Sunset Carson; Cowboy Star of 1940s, ‘50s

Sunset Carson, who performed in rodeos as a teen-ager and in low-budget Western films of the 1940s and ‘50s as a young man, died Tuesday at a hospital in Reno after an apparent heart attack.

Carson was taken to Washoe Medical Center after suffering the attack in his hotel room. Authorities said he was 63 but film anthologies and newspaper clippings indicate he was several years older.

Carson, born Michael Harrison, died one day after winning a settlement in a 3-year-old lawsuit over money earned from some of his old pictures.


A rodeo star at 17, Carson appeared in more than 40 Westerns, including “Bandits of the Badlands,” “Oregon Trail” and “Bells of Rosarita.”

In 1978, he created a video series from 78 Western movies. They featured himself and such other cowboy stars as Ken Maynard and Roy Rogers.

He filed suit in 1987 complaining that South Carolina Educational Television Producers Inc. and Ken Heard Releasing Inc. helped in the production and distribution of the “Six-Gun Heroes” series but had not paid him for videocassette sales and promotional materials sold on the show since 1982.

Carson’s Reno attorney, Larry Dunn, said the lawsuit was settled out of court in Carson’s favor Monday.

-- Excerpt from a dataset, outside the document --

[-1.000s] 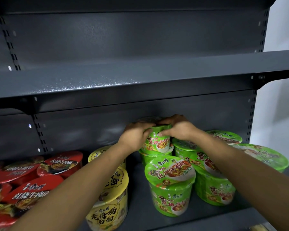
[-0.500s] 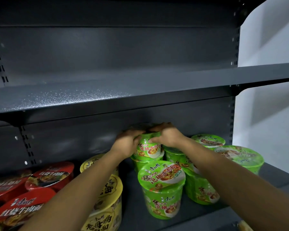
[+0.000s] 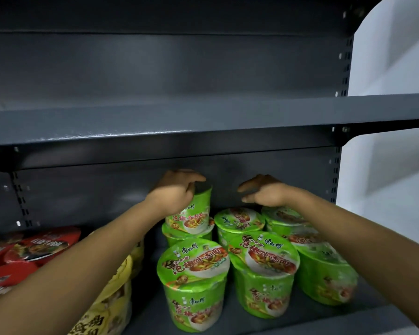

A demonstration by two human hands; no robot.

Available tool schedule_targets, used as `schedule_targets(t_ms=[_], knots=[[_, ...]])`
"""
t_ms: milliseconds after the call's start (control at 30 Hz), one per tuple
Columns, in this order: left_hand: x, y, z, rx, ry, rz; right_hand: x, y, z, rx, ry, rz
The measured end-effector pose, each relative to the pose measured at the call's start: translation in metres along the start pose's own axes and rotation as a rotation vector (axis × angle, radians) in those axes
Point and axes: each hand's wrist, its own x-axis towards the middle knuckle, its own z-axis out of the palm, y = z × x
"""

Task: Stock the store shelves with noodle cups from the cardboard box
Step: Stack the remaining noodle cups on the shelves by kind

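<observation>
Several green noodle cups stand on the lower dark grey shelf [image 3: 228, 320]. One green cup [image 3: 192, 213] sits upside down, stacked on another green cup [image 3: 186, 234] at the back. My left hand [image 3: 177, 192] grips the top of that stacked cup, fingers curled over its upper end. My right hand [image 3: 261, 192] hovers to the right of it, loosely curled, holding nothing, above another green cup [image 3: 238, 221]. Two more green cups [image 3: 194, 281] [image 3: 264, 272] stand at the front. The cardboard box is out of view.
Yellow noodle cups [image 3: 114, 303] stand left of the green ones, partly hidden by my left forearm. Red noodle cups [image 3: 41, 245] fill the far left. The upper shelf [image 3: 203, 122] holds nothing. A white wall [image 3: 392, 165] lies to the right.
My right hand has let go of the stacked green cup and moved to the right. My left hand still holds it. The view has shifted closer and to the right.
</observation>
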Motion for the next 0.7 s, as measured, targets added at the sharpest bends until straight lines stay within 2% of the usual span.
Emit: schedule_targets(t_ms=[267, 400, 467, 700], knots=[[0.031, 0.051, 0.037, -0.001, -0.045, 0.055, -0.02, 0.076, 0.001, -0.064, -0.124, 0.07], [0.042, 0.079, 0.071, 0.013, -0.153, 0.073, -0.026, 0.09, 0.007, -0.094, -0.205, 0.102], [0.047, 0.092, 0.09, 0.039, -0.201, 0.065, -0.026, 0.096, 0.012, -0.147, -0.21, 0.108], [0.054, 0.118, 0.138, 0.11, -0.368, -0.04, -0.016, 0.107, 0.028, -0.067, -0.168, 0.129]])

Dunn would not give a money amount.

Carson played bit roles in several films before making his debut in the all-star “Stage Door Canteen” in 1943. The following year he signed with Republic as a cowboy star and at the studio’s urging changed his name to Sunset Carson, the name of the cowboy he portrayed through the 1940s.

His other pictures included “Code of the Prairie,” “The El Paso Kid,” “Alias Billy the Kid” and “Sunset Carson Rides Again.”

He is survived by his wife, Jeanne, a son and a daughter.